I work at a Garden Centre in Mississauga and received this sample of a White Fir from a customer who has a pair of these Firs on her property. One is fine and the other (about 40′ away) is rapidly dropping needles. They have been in the ground for 5 years and are about 15′ high. The brownness of the one was first noticed in Feb of this year. I voted that it was wind burn. My customer suggested girdling, but is there any disease you know of attacking Firs in the GTA? I don’t believe it is Needle Cast as I don’t see any black spore bodies on the needles. The new buds on the end are still resinous (not dry).
White firs prefer full sun to light shade with moist well drained soils and are heat and drought tolerant.
If the growing conditions of the two trees, which are the same age and size as each other, is virtually the same in terms of soil type and cultural practices used, then wind exposure is very likely the difference.

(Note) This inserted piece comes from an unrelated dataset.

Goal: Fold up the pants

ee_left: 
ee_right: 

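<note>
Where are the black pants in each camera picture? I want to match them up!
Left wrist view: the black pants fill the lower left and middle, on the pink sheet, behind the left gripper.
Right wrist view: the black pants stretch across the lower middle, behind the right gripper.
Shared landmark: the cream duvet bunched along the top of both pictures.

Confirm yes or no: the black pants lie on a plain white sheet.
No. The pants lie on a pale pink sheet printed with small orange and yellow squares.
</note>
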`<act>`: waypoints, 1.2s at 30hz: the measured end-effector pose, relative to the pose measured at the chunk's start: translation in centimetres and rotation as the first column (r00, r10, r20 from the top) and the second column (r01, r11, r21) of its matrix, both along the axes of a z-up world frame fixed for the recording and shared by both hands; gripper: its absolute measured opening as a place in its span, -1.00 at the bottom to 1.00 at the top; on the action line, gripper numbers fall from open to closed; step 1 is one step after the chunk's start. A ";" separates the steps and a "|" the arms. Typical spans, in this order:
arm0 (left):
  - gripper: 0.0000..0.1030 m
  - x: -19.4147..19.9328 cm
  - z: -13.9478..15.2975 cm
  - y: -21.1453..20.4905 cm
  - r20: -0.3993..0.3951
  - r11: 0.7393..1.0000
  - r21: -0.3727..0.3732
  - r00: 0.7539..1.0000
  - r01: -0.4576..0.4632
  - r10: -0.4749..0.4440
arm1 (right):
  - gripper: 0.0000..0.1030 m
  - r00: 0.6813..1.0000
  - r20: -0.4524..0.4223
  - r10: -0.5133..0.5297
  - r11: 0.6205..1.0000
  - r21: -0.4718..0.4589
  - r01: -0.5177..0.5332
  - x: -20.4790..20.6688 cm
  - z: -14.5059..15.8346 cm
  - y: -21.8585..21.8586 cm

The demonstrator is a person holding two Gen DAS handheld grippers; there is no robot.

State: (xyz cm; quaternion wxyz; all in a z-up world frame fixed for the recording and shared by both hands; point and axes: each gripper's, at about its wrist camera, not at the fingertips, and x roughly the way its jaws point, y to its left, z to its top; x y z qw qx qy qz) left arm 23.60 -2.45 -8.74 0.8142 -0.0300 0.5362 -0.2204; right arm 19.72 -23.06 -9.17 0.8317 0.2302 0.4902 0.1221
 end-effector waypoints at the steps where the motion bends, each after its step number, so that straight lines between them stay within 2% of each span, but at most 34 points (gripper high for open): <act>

If the tree not dropping its needles has some protection, whereas the other does not, then wind burn is certainly possible – especially during this past particularly brutal winter. As no spots, streaks or cankers are noted, needle cast is not likely and usually affects Douglas fir, not White fir.
Unless strips of bark are missing – not noted – girdling (ring barking) seems unlikely, as well.
Botrytis blight (gray mold) causes new growth to be dry and brown on White fir and likes moist conditions with poor air circulation. Trees planted too closely together and/or with poor drainage are more likely to have blight, but as no mold is noted on this tree, it doesn’t seem to be the cause either.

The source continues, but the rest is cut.